Computing the size of a directory is more than just adding file sizes
One might think that computing the size of a directory would be a simple matter of adding up the sizes of all the files in it.
Oh if it were only that simple.
There are many things that make computing the size of a directory difficult, some of which even throw into doubt the even existence of the concept “size of a directory”.
- Reparse points
- We mentioned this last time. Do you want to recurse into reparse points when you are computing the size of a directory? It depends why you’re computing the directory size. If you’re computing the size in order to show the user how much disk space they will gain by deleting the directory, then you do or don’t, depending on how you’re going to delete the reparse point.
If you’re computing the size in preparation for copying, then you probably do. Or maybe you don’t – should the copy merely copy the reparse point instead of tunneling through it? What do you if the user doesn’t have permission to create reparse points? Or if the destination doesn’t support reparse points? Or if the user is creating a copy because they are making a back-up?
- Hard links
- Hard links are multiple directory entries for the same file. If you’re calculating the size of a directory and you find a hard link, do you count the file at its full size? Or do you say that each directory entry for a hard link carries a fraction of the “weight” of the file? (So if a file has two hard links, then each entry counts for half the file size.)
Dividing the “weight” of the file among its hard links avoids double-counting (or higher), so that when all the hard links are found, the file’s total size is correctly accounted for. And it represents the concept that all the hard links to a file “share the cost” of the resources the file consumes. But what if you don’t find all the hard links? It it correct that the file was undercounted? [Minor typo fixed, 12pm]
If you’re copying a file and you discover that it has multiple hard links, what do you do? Do you break the links in the copy? Do you attempt to reconstruct them? What if the destination doesn’t support hard links?
- Compressed files
- By this I’m talking about filesystem compression rather than external compression algorithms like ZIP.
When adding up the size of the files in a directory, do you add up the logical size or the physical size? If you’re computing the size in preparation for copying, then you probably want the logical size, but if you’re computing to see how much disk space would be freed up by deleting it, then you probably want physical size.

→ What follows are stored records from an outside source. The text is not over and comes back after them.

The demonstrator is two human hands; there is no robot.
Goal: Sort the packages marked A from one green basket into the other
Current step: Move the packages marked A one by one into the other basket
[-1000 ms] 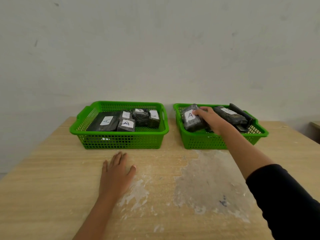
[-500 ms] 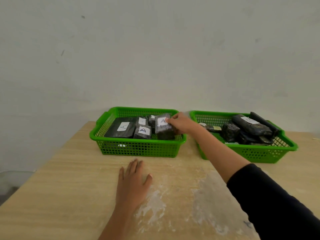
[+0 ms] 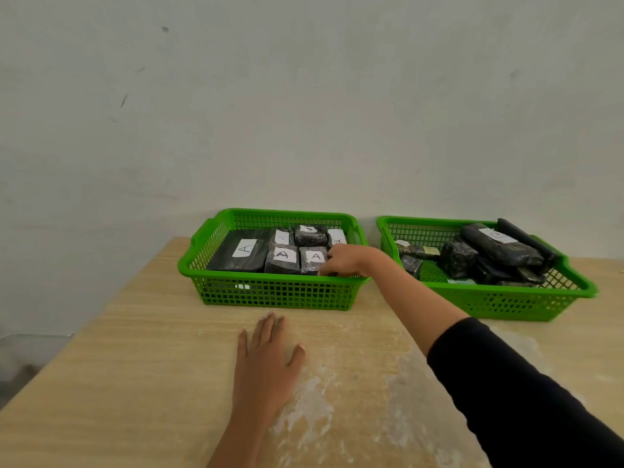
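The right hand is seen inside the left green basket, fingers curled against an A-marked package at the basket's 4 o'clock corner; whether it is gripped or only touched cannot be told. The left hand is laid flat, fingers together, on the table. If released tilted, the package may be left leaning on its neighbour, hiding a label. The right green basket holds the remainder.

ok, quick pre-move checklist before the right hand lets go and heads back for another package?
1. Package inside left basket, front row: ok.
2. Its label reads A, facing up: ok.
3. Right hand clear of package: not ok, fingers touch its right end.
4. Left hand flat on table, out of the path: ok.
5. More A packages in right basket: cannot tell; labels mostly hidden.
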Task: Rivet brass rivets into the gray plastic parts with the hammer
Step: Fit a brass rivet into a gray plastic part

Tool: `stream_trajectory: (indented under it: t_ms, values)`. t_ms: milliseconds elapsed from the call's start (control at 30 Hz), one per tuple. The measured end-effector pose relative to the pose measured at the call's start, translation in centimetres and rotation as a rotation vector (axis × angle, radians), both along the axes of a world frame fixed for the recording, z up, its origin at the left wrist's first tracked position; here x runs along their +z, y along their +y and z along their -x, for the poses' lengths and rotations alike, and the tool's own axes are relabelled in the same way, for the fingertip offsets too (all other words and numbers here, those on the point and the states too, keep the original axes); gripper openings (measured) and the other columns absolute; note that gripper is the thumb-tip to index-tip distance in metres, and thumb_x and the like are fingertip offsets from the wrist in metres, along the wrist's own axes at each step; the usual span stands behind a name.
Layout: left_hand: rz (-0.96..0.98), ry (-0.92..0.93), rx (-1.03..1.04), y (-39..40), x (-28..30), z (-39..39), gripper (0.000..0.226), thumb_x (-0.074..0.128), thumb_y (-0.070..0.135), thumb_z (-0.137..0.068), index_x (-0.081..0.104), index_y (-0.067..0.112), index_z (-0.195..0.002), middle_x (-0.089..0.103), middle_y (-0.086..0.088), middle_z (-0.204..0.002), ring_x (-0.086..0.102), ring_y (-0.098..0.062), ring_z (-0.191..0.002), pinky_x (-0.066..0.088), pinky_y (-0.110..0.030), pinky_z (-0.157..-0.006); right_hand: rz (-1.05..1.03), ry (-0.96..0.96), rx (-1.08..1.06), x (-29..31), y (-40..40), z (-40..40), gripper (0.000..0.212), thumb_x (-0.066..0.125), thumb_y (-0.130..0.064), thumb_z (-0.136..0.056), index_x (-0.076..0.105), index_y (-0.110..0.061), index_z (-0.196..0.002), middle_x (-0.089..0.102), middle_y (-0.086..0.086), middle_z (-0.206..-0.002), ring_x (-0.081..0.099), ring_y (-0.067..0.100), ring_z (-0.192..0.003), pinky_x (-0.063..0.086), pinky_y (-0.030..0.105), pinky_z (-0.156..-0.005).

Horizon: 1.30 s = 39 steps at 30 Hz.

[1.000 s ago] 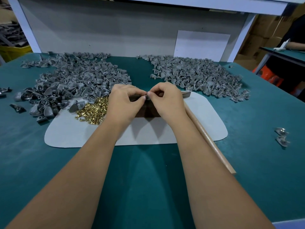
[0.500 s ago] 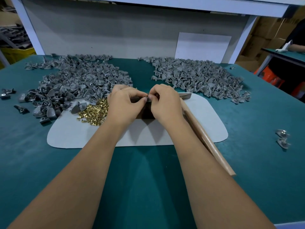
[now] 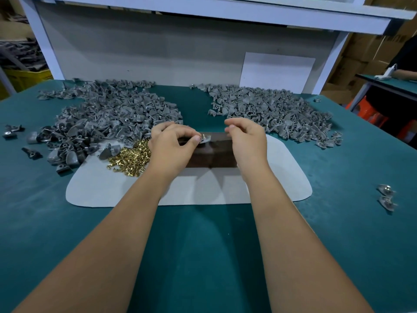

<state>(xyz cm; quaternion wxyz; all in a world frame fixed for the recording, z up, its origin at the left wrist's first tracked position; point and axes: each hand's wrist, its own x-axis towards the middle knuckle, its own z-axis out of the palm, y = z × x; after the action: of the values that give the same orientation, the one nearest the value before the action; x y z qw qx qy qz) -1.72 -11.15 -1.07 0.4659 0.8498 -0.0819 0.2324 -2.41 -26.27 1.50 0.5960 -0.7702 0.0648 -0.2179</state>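
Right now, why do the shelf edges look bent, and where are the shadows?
Head view: the wide-angle lens bows the white shelf and table edges; two soft shadows fan toward the viewer from the dark block across the white mat; the picture's edges smear slightly.
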Motion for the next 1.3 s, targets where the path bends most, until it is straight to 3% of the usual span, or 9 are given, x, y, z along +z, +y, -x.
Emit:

But if you’re computing for copying and the copy destination supports compression, do you want to use the physical size after all? Now you’re assuming that the source and destination compression algorithms are comparable.
- Sparse files
- Sparse files have the same problems as compressed files. Do you want to add up the logical or physical size?
- Cluster rounding
- Even for uncompressed non-sparse files, you may want to take into account the size of the disk blocks. A directory with a lot of small files requires up more space on disk than just the sum of the file sizes. Do you want to reflect this in your computations? If you traversed across a reparse point, the cluster size may have changed as well.
- Alternate data streams
- Alternate data streams are another place where a file can occupy disk space that is not reflected in its putative “size”.
- Bookkeeping overhead
- There is always bookkeeping overhead associated with file storage. In addition to the directory entry (or entries), space also needs to be allocated for the security information, as well as the information that keeps track of where the file’s contents can be found. For a highly-fragmented file, this information can be rather extensive. Do you want to count that towards the size of the directory? If so, how?
There is no single answer to all of the above questions. You have to consider each one, apply it to your situation, and decide which way you want to go.
(And copying a directory tree is even scarier. What do you do with the ACLs? Do you copy them too? Do you preserve the creation date? It all depends on why you’re copying the tree.)